What is expected
The data must be reproduced verbatim; images are to be omitted.

Supplied material
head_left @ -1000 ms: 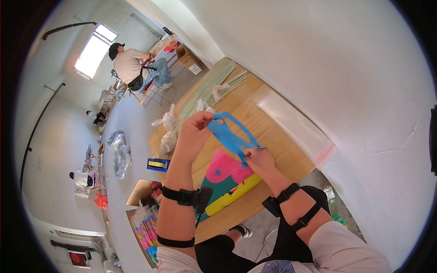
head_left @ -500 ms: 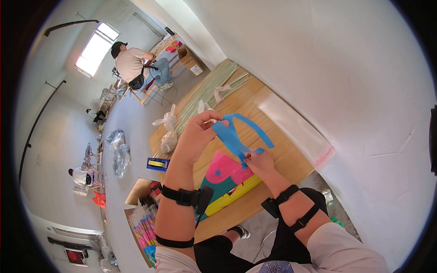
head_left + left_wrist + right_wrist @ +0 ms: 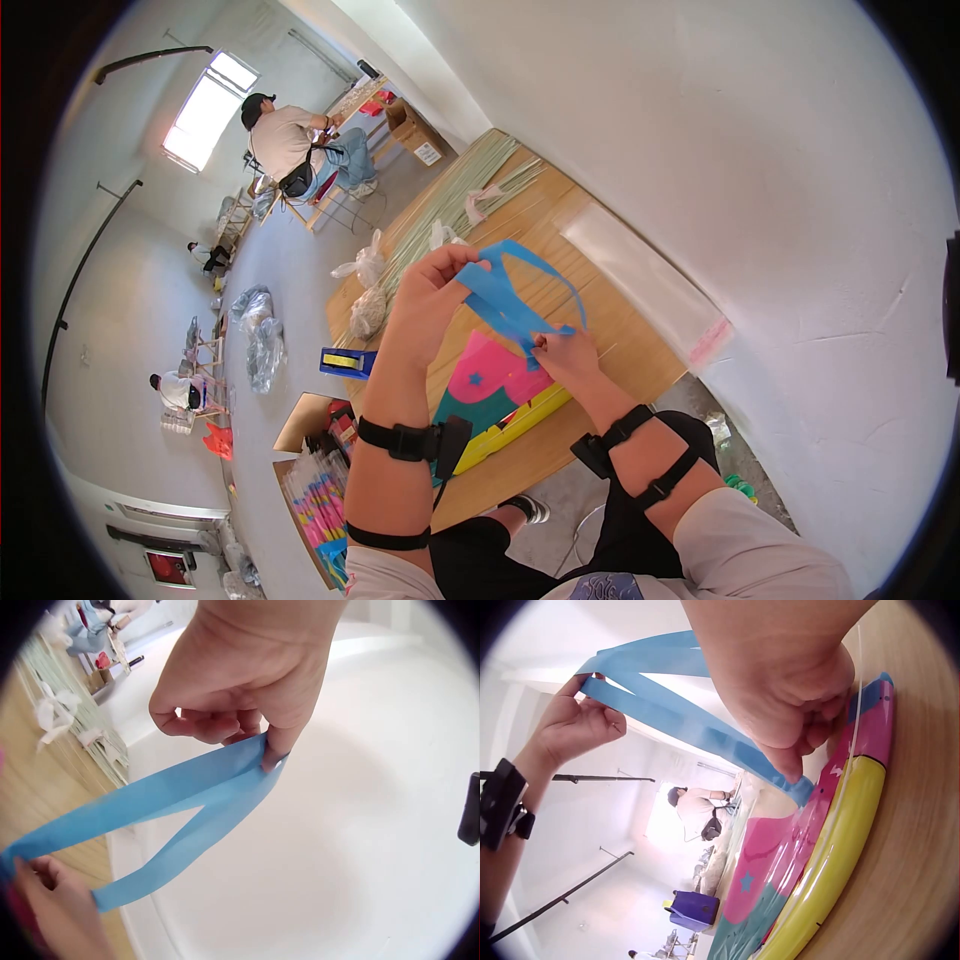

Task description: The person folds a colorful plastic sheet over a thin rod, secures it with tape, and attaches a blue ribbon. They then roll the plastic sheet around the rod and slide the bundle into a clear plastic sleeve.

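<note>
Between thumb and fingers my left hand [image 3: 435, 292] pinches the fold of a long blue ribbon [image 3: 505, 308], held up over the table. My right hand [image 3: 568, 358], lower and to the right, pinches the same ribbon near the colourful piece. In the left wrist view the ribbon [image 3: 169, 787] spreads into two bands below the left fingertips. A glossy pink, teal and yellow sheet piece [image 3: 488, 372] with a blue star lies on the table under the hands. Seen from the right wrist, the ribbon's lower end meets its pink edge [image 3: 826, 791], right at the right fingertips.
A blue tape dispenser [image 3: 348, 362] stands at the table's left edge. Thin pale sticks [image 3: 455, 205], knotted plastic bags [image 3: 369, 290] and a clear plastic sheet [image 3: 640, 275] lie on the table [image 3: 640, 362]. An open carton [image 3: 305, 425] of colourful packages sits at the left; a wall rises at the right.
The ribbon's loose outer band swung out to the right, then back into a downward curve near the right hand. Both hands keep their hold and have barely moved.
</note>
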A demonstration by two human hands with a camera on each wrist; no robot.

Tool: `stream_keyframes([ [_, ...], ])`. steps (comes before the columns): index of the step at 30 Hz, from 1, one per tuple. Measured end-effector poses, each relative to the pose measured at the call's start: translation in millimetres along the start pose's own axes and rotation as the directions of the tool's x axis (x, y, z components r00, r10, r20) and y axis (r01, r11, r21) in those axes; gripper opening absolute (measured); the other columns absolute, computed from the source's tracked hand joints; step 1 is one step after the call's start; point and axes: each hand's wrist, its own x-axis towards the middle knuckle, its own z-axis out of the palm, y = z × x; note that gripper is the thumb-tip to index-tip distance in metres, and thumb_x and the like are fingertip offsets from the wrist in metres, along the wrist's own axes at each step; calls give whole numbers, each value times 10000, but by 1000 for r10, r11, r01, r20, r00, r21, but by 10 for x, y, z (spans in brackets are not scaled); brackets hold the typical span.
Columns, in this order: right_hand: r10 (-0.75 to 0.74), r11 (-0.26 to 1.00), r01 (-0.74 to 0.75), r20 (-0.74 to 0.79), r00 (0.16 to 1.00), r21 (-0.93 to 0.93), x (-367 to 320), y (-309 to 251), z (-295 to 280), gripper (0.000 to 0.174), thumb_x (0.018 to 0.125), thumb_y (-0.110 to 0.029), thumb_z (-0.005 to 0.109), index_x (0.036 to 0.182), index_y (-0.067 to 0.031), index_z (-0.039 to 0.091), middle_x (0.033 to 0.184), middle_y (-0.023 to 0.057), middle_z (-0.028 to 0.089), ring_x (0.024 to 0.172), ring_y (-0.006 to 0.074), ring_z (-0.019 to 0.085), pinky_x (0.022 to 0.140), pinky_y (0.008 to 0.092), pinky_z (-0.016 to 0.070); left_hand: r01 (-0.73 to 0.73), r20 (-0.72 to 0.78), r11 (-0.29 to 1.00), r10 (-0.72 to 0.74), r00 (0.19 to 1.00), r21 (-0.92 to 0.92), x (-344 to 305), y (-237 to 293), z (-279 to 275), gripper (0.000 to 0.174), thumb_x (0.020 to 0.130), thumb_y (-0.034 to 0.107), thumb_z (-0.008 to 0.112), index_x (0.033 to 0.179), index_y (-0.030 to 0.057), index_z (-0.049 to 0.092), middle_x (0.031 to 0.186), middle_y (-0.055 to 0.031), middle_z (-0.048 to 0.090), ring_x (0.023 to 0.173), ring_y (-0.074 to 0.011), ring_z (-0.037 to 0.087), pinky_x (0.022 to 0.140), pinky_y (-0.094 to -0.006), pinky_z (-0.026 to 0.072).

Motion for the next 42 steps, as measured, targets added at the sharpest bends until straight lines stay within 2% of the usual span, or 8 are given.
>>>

Task output
head_left @ -1000 ms: 
head_left @ -500 ms: 
head_left + left_wrist + right_wrist @ +0 ms: 

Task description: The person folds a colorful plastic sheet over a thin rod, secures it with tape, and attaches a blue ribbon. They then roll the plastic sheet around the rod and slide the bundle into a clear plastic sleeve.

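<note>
Between thumb and fingers my left hand [image 3: 435, 292] pinches the fold of a long blue ribbon [image 3: 505, 308], held up over the table. My right hand [image 3: 568, 358], lower and to the right, pinches the same ribbon near the colourful piece. In the left wrist view the ribbon [image 3: 169, 787] spreads into two bands below the left fingertips. A glossy pink, teal and yellow sheet piece [image 3: 488, 372] with a blue star lies on the table under the hands. Seen from the right wrist, the ribbon's lower end meets its pink edge [image 3: 826, 791], right at the right fingertips.
A blue tape dispenser [image 3: 348, 362] stands at the table's left edge. Thin pale sticks [image 3: 455, 205], knotted plastic bags [image 3: 369, 290] and a clear plastic sheet [image 3: 640, 275] lie on the table [image 3: 640, 362]. An open carton [image 3: 305, 425] of colourful packages sits at the left; a wall rises at the right.
The ribbon's loose outer band swung out to the right, then back into a downward curve near the right hand. Both hands keep their hold and have barely moved.
</note>
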A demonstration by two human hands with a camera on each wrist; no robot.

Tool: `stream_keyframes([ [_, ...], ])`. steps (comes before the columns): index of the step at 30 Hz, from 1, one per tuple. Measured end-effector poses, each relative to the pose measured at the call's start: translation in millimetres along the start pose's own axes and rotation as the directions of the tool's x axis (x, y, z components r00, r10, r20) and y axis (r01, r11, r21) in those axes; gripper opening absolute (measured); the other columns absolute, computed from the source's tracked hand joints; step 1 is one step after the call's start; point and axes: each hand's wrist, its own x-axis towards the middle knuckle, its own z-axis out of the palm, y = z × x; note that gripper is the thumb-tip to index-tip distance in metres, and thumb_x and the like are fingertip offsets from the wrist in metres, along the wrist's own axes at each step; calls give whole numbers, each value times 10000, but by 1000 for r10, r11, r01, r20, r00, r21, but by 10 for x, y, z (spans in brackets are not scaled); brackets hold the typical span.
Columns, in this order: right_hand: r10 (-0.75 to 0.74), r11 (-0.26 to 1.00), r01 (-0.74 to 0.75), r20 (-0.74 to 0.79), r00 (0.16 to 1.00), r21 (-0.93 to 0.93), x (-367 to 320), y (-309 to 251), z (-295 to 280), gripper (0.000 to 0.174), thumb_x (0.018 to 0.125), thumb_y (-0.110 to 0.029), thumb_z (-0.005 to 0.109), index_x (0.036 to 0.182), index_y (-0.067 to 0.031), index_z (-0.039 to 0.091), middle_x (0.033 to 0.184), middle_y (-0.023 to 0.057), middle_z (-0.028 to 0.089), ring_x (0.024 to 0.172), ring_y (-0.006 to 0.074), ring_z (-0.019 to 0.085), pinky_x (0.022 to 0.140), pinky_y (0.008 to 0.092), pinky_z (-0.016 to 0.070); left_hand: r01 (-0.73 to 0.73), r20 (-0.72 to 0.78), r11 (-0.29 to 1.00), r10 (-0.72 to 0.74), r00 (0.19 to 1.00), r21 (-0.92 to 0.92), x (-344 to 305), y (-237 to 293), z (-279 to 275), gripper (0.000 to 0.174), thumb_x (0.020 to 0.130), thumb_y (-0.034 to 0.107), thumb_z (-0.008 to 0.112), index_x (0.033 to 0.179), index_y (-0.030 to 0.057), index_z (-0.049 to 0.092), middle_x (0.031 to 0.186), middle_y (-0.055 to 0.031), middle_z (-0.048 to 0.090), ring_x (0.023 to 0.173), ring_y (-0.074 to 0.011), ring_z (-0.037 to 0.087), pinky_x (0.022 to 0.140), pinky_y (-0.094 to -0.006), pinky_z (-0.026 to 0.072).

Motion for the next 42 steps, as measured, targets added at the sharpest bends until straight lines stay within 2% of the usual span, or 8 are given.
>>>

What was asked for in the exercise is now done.